What the task requires
The expected answer is every line from the material below that has the word "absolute".

Data provided

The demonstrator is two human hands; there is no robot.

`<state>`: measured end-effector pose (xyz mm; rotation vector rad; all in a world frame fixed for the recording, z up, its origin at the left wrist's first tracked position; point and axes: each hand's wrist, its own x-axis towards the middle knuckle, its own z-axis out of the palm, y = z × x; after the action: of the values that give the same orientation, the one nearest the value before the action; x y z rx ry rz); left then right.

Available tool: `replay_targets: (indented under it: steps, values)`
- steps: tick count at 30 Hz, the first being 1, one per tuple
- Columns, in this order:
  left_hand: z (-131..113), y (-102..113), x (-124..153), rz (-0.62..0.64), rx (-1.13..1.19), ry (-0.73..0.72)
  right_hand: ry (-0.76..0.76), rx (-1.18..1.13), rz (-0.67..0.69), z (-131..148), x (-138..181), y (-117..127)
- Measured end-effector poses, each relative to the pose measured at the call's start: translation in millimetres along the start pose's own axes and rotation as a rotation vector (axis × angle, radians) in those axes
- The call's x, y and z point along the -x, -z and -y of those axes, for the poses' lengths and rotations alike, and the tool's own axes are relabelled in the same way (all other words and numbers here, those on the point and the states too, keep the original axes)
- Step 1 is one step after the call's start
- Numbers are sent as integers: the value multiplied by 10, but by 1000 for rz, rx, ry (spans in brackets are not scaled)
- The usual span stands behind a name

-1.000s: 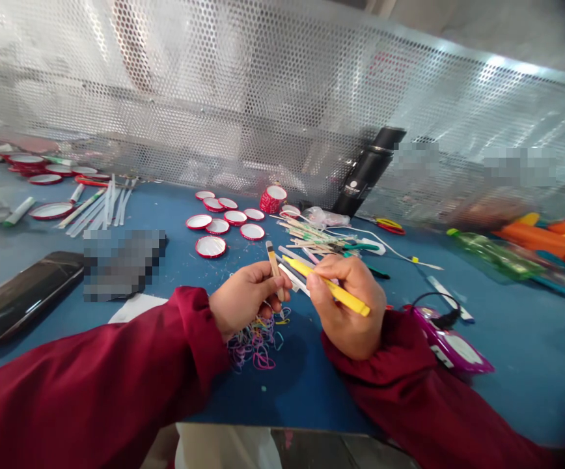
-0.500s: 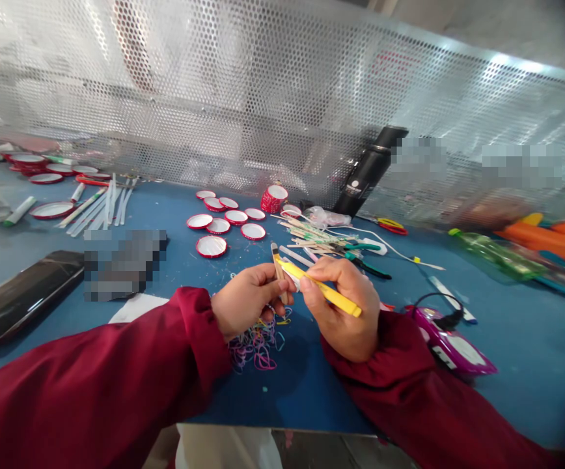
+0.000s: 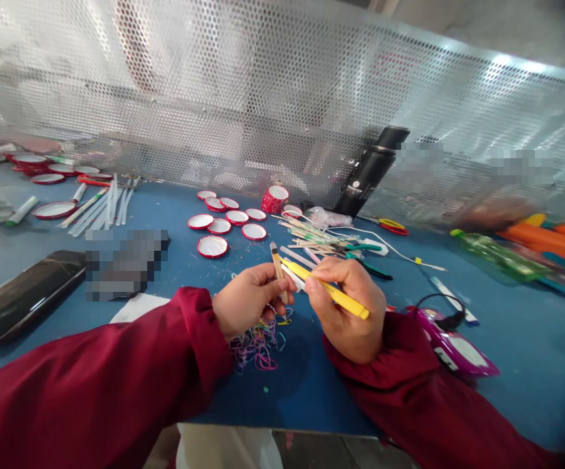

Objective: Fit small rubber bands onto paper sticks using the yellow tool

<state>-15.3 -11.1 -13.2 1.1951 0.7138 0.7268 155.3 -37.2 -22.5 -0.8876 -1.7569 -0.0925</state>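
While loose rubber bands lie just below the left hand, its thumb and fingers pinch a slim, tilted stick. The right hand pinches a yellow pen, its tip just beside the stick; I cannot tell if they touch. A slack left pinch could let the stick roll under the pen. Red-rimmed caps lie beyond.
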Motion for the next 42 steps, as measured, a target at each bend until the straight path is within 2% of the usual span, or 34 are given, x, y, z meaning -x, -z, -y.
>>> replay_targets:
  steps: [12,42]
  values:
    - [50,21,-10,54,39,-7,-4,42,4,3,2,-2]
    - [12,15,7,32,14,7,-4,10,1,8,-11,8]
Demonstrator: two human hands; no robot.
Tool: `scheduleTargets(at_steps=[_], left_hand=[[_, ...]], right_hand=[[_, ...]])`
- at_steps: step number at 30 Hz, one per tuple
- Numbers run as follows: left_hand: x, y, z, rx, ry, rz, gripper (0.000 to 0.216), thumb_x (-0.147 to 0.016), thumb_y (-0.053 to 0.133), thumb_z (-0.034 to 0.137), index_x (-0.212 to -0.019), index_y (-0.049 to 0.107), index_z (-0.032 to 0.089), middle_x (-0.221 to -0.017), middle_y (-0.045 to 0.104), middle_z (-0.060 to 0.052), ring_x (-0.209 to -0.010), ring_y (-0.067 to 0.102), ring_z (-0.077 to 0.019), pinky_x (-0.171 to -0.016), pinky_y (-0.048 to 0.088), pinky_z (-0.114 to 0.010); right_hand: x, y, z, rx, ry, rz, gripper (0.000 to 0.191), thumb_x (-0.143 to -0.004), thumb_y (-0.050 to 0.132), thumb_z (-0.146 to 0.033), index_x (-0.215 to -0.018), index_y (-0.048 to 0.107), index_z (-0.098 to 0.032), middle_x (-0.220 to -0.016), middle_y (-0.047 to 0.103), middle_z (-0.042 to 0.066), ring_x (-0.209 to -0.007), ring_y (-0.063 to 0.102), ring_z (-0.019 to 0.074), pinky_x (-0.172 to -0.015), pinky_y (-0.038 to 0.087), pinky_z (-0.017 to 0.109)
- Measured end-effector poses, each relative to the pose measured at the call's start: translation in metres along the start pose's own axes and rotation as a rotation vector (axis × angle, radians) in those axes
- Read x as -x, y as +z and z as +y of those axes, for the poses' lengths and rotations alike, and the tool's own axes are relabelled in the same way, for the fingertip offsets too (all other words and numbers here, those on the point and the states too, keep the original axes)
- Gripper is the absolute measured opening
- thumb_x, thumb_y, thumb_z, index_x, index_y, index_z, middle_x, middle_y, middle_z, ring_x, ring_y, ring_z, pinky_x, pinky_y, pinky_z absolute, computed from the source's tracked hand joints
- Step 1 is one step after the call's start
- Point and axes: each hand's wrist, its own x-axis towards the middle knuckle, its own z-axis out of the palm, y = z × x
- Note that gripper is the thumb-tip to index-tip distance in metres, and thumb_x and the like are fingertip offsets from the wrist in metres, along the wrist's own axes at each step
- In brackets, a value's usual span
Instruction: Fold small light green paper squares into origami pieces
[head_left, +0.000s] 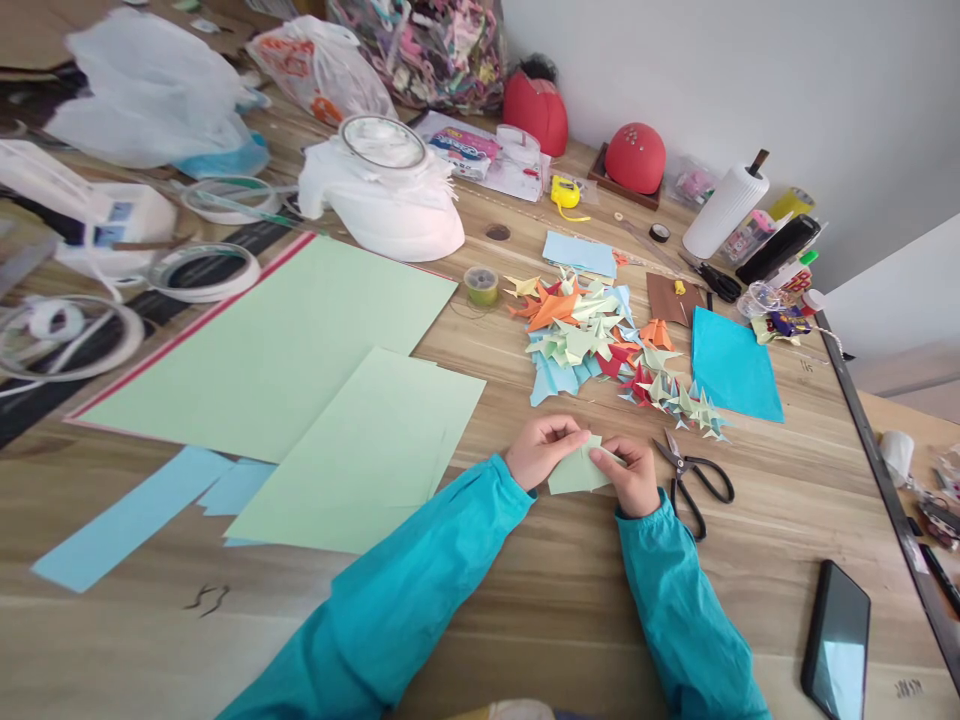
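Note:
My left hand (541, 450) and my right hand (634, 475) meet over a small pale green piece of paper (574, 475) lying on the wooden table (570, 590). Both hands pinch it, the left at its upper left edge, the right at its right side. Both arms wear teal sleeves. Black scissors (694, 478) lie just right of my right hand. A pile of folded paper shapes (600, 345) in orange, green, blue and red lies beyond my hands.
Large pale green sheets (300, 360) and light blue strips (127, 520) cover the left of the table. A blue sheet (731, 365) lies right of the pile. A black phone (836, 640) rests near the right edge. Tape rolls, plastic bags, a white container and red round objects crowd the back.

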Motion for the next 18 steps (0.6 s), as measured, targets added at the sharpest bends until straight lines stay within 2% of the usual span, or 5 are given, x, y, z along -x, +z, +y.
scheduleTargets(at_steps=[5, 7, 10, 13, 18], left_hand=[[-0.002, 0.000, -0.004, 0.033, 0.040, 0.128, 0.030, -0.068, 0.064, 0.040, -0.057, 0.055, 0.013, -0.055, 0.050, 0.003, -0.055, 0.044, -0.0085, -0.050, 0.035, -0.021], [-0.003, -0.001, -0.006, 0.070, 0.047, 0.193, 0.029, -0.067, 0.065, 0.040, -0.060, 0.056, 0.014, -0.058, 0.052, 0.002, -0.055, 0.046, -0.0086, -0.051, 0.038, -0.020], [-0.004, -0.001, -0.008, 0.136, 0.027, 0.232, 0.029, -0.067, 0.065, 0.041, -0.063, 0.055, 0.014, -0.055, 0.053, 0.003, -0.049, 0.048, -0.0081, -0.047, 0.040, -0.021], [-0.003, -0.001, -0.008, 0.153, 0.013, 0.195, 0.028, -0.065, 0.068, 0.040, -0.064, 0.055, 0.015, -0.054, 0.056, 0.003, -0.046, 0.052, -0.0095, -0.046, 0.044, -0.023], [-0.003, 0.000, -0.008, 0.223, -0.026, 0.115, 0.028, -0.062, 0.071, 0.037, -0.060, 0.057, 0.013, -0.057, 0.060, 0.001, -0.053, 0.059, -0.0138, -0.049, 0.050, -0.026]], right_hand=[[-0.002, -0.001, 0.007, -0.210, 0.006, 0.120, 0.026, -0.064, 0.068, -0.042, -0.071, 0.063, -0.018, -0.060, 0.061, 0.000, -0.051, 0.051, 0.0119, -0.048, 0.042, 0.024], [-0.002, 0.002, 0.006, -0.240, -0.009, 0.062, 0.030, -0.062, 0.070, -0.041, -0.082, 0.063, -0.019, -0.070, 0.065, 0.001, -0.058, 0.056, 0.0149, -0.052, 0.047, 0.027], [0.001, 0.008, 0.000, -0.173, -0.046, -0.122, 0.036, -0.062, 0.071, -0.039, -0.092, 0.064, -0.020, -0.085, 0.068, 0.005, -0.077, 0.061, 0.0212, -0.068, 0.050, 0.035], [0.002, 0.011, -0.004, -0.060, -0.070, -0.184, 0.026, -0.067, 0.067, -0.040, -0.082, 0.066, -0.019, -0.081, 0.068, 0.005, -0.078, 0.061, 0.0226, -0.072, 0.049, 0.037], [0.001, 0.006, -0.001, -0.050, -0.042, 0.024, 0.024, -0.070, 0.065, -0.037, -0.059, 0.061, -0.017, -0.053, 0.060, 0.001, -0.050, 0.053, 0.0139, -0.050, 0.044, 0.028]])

The answer
- Gripper is the absolute measured opening
- thumb_x, thumb_y, thumb_z, index_x, index_y, index_z, middle_x, middle_y, middle_z, ring_x, ring_y, ring_z, pinky_x, pinky_y, pinky_z absolute, computed from the source's tracked hand joints

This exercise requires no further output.